You cannot set minAvailable: 0
It's not that you can't set minAvailable
it to zero, but since you are not allowed to set both minAvailable
and maxUnavailable
, most Helm charts have code like:
{{- if .Values.podDisruptionBudget.minAvailable }}
minAvailable: {{ .Values.podDisruptionBudget.minAvailable }}
{{- end }}
{{- if .Values.podDisruptionBudget.maxUnavailable }}
maxUnavailable: {{ .Values.podDisruptionBudget.maxUnavailable }}
{{- end }}
If you set minAvailable: 0
that is the same as not setting it. That results in neither value getting set, which is effectively the same as setting maxUnavailable: 0
(which, of course, you also cannot do).
The fix: set minAvailable: "0%"
. So you may wonder, “why to bother setting a PodDisruptionBudget
at all, if you are going to allow all the pods to be deleted?” Well, the reason is that this gives the Autoscaler explicit permission to evict pods that it might otherwise be too cautious about evicting.
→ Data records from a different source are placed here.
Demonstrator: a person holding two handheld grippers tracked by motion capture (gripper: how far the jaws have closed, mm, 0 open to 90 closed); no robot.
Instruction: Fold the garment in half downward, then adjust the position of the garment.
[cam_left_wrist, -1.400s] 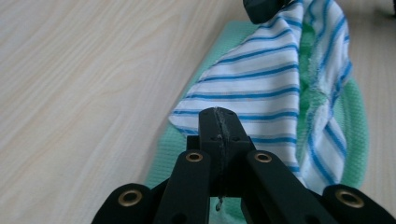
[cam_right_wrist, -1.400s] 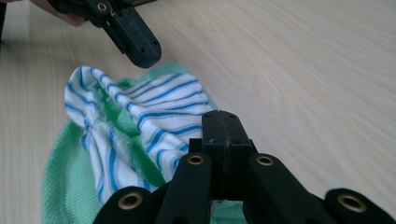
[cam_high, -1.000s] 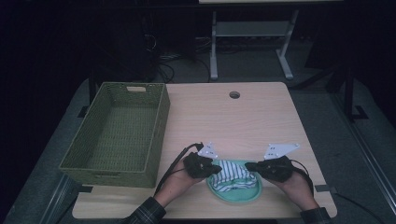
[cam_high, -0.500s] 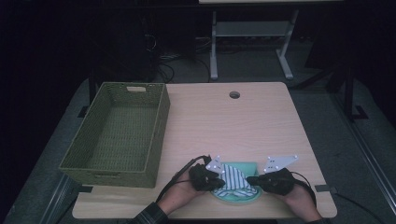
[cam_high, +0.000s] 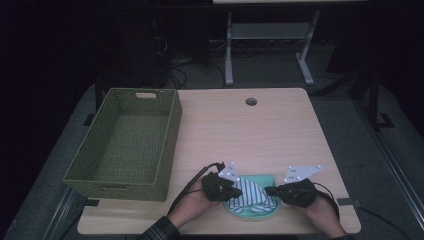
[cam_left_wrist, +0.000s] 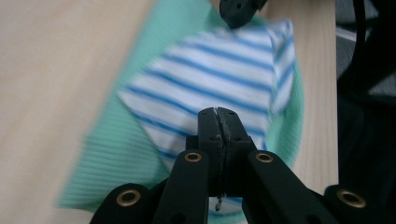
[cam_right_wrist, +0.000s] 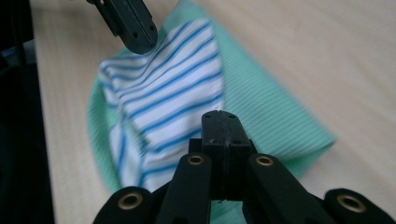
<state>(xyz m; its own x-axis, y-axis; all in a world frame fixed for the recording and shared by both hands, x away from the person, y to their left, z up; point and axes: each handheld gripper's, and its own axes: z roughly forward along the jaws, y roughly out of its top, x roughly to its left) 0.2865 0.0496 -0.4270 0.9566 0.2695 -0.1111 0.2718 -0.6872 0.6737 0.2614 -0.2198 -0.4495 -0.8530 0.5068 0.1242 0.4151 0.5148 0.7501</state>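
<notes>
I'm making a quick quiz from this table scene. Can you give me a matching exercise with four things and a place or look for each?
Things:
1. basket
2. striped cloth
3. green cloth
4. round hole

Descriptions:
A. blue and white, lying on top of another cloth
B. woven, olive green, at the table's left side
C. in the tabletop near the far edge
D. mint coloured, lying directly on the table at the near edge

Pairs: 1-B, 2-A, 3-D, 4-C
</notes>
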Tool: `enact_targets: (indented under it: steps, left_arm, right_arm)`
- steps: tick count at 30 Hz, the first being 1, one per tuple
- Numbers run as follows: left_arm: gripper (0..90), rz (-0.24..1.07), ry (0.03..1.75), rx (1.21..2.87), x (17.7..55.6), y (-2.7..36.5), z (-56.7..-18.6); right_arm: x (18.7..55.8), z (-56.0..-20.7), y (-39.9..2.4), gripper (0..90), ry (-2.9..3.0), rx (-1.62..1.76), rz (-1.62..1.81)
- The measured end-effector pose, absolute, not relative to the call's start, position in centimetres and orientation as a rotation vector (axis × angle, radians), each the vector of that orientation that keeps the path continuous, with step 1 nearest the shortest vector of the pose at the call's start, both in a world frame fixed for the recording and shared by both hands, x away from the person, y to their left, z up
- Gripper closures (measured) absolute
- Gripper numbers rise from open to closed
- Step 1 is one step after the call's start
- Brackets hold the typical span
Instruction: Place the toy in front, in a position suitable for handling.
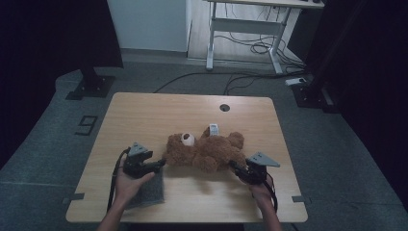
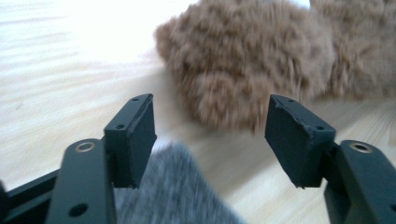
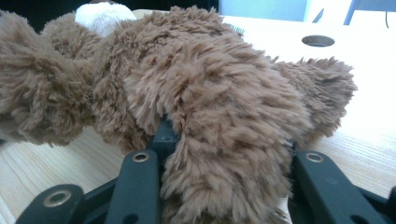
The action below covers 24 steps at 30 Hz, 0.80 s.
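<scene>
Your right hand-held gripper (image 1: 236, 168) squeezed the fuzzy brown teddy bear's (image 1: 207, 149) leg. Your left hand-held gripper (image 1: 161, 163) gaped wide, empty, over the grey cloth (image 2: 177, 186). Next, grab the bear's head.

From my remote seat I see a light wooden rectangular surface (image 1: 144, 115) with rounded corners and a round cable hole (image 1: 224, 107) near its far edge, standing on a grey carpeted floor (image 1: 337, 144) marked with a dark figure nine (image 1: 85, 125). Beyond it a white wall panel (image 1: 146, 24) meets a paler strip of floor where a white-framed desk (image 1: 245, 24) stands over loose black cables (image 1: 255, 48). Dark curtains (image 1: 48, 38) close in both sides, black stand bases (image 1: 89, 86) sit at their feet, and the light is dim.
</scene>
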<state>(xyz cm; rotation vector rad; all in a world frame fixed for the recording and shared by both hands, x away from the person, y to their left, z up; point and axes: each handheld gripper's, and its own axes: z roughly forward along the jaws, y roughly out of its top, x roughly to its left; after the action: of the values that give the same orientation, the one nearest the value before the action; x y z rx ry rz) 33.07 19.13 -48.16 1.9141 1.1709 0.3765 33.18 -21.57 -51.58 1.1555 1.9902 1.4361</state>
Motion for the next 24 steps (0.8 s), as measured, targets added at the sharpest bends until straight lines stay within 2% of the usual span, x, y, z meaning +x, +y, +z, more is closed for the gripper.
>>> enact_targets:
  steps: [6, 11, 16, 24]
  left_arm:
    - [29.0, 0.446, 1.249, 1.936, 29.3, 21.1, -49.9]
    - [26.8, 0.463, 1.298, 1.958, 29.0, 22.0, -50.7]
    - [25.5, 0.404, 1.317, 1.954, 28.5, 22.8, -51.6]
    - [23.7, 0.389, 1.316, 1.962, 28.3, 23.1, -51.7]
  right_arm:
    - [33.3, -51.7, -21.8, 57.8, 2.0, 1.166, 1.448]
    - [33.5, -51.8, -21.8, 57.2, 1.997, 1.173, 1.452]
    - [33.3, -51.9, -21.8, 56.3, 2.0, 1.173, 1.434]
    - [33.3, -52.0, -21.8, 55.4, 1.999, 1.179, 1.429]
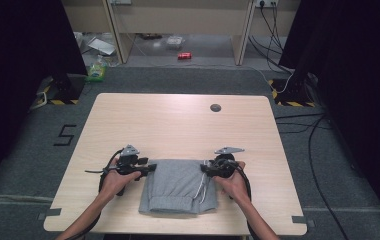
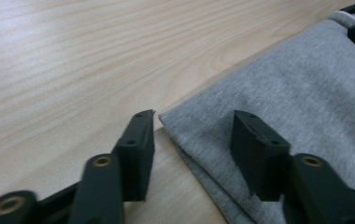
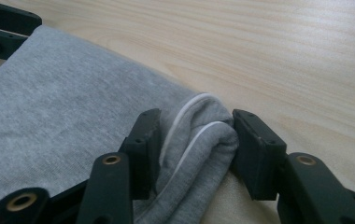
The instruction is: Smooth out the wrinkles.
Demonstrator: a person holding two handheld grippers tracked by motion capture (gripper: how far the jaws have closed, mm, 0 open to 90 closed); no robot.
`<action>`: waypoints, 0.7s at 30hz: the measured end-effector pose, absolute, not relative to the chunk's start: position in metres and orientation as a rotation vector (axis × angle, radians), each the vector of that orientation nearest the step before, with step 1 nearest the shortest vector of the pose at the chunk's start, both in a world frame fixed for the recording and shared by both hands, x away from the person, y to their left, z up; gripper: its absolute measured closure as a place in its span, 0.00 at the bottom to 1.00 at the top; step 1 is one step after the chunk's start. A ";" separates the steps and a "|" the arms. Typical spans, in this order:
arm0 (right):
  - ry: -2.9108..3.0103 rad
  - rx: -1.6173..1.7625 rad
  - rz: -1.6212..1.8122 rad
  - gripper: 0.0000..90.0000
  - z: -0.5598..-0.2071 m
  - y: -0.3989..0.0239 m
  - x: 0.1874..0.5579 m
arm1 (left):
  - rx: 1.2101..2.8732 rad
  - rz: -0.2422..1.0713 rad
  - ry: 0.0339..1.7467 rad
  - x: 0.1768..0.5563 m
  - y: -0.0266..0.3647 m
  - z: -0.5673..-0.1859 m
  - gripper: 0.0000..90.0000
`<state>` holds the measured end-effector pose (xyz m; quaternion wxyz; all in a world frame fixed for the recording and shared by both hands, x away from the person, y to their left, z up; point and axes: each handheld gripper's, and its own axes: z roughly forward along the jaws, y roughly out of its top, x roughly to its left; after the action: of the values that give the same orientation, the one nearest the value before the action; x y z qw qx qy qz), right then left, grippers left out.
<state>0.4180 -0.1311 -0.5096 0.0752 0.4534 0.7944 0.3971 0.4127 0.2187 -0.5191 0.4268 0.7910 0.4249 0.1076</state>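
Grey folded garment [image 1: 179,187] lies on the table [image 1: 178,120] near its front edge. Its bunched corner with white cord sits pinched between my right gripper [image 3: 192,135] fingers. My left gripper [image 2: 192,135] fingers straddle the opposite corner, spread, one finger on bare wood.

High view sits overhead facing forward and down; the 2 gripper views skim close along the table [image 1: 178,125], both catching the grey garment [image 2: 306,93].

Folded garment [image 1: 178,186] on table [image 1: 178,125], between grippers
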 end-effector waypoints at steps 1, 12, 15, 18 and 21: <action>2.381 1.359 1.191 0.65 -0.510 -0.131 0.418 | 1.980 0.280 1.058 0.412 0.217 -0.519 0.65; 2.322 1.320 1.203 0.78 -0.509 -0.128 0.441 | 1.994 0.353 1.047 0.433 0.205 -0.520 0.89; 2.303 1.361 1.228 0.78 -0.510 -0.130 0.457 | 1.985 0.352 1.077 0.446 0.206 -0.519 0.89; 2.282 1.383 1.237 0.78 -0.511 -0.130 0.471 | 1.975 0.353 1.106 0.459 0.207 -0.519 0.88; 2.270 1.381 1.234 0.77 -0.511 -0.130 0.483 | 1.966 0.364 1.123 0.469 0.206 -0.519 0.88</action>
<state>0.4828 -0.1301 -0.5114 0.1060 0.4688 0.7704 0.4188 0.4695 0.2060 -0.5188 0.4117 0.7813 0.4463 0.1446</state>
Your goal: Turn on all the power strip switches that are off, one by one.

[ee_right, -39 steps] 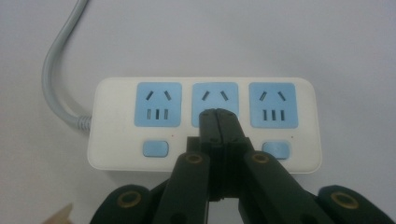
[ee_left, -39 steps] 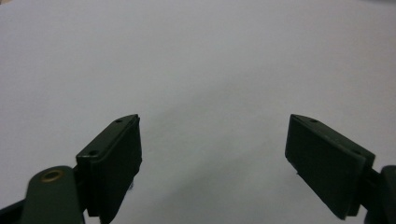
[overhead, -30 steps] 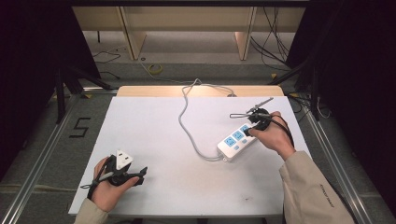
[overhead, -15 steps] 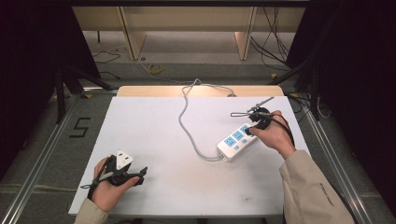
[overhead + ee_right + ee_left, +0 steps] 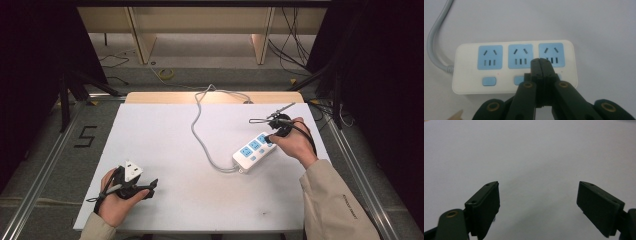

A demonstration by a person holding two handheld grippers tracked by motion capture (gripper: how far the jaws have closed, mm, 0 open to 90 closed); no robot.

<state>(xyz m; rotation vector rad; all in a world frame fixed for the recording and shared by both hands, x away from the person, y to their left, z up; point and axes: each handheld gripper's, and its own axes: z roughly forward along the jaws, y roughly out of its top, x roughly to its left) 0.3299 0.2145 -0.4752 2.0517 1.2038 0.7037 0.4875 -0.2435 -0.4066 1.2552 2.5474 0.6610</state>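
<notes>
Right gripper (image 5: 541, 65) closed tight with nothing between the jaws, tips together over the strip (image 5: 514, 66), near the gap between the middle and right-hand switches along its lower edge in the right gripper view. Looks like a switch press, or simply pinning the strip down — hard to tell which. In the high view the strip (image 5: 254, 151) at centre right of the table (image 5: 165, 135), lying aslant, grey cord (image 5: 200, 132) looping away to the top edge. Best done by pressing straight down on the button's middle, not its rim, with slow, firm force, so the strip does not skid on the smooth white top; jaws kept shut to act as one blunt tip. Left gripper (image 5: 537, 202) wide open, holding nothing, bare table under it in its own view; at lower left of the high view (image 5: 131, 186) a white plug (image 5: 132, 171) just beside it — contact cannot be told. Worth keeping that plug ready, prongs lined up with the blue sockets before coming across.
</notes>
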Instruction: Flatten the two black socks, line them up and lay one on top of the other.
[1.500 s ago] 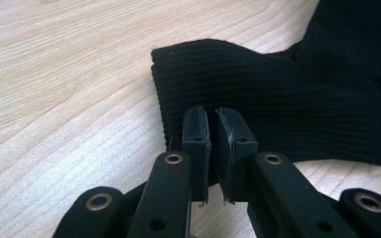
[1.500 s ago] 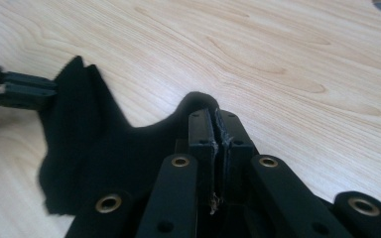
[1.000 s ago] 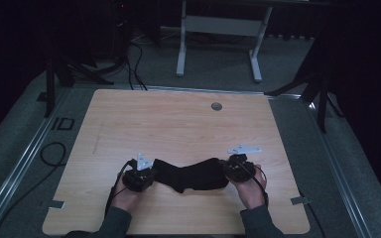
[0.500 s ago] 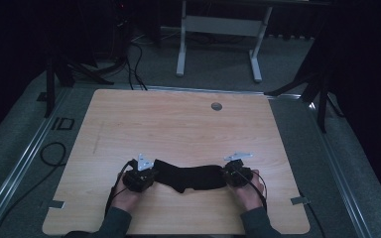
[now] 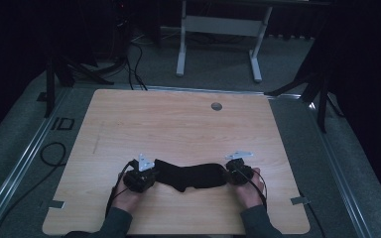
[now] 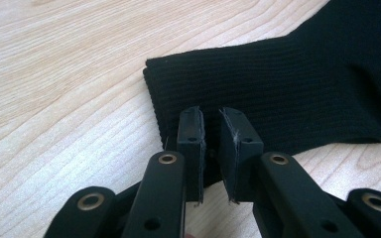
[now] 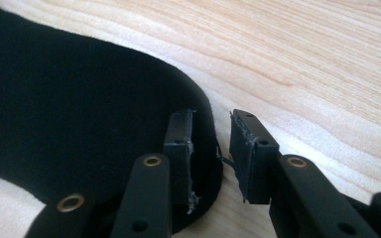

For example, anything that uses emptyDir
for anything. The contents of emptyDir
will be lost when the pod is evicted, so the Autoscaler will not evict the pods without explicit permission to avoid deleting something important.
It is dangerous to set minAvailable: 1
It may seem innocuous to set minAvailable: 1
, but frequently we scale deployments down to 1 instance, and if you combine that with minAvailable: 1
then you are stuck with a single pod that cannot be evicted, which in turn will prevent the instance from being taken out of service.
Not a fix: minAvailable: 25%
. Kubernetes does not round these percentages to the nearest, it always rounds up. So with 1 replica, it will round 25% up to 1, so this is not a fix at all.
The fix: set maxUnavailable: 50%
. That will avoid knocking out the service when there are replicas to spare but not prevent the service from being evicted.
Sometimes you have to set both minAvailable and maxUnavailable
While you are not allowed to set both minAvailable
and maxUnavailable
in the actual PodDisruptionBudget
resource, if the Helm chart provides a default value for one of them and you want to use the other one, you have to set both in the helmfile. Set the one you do not want to ""
to hint to readers that you are unsetting a default.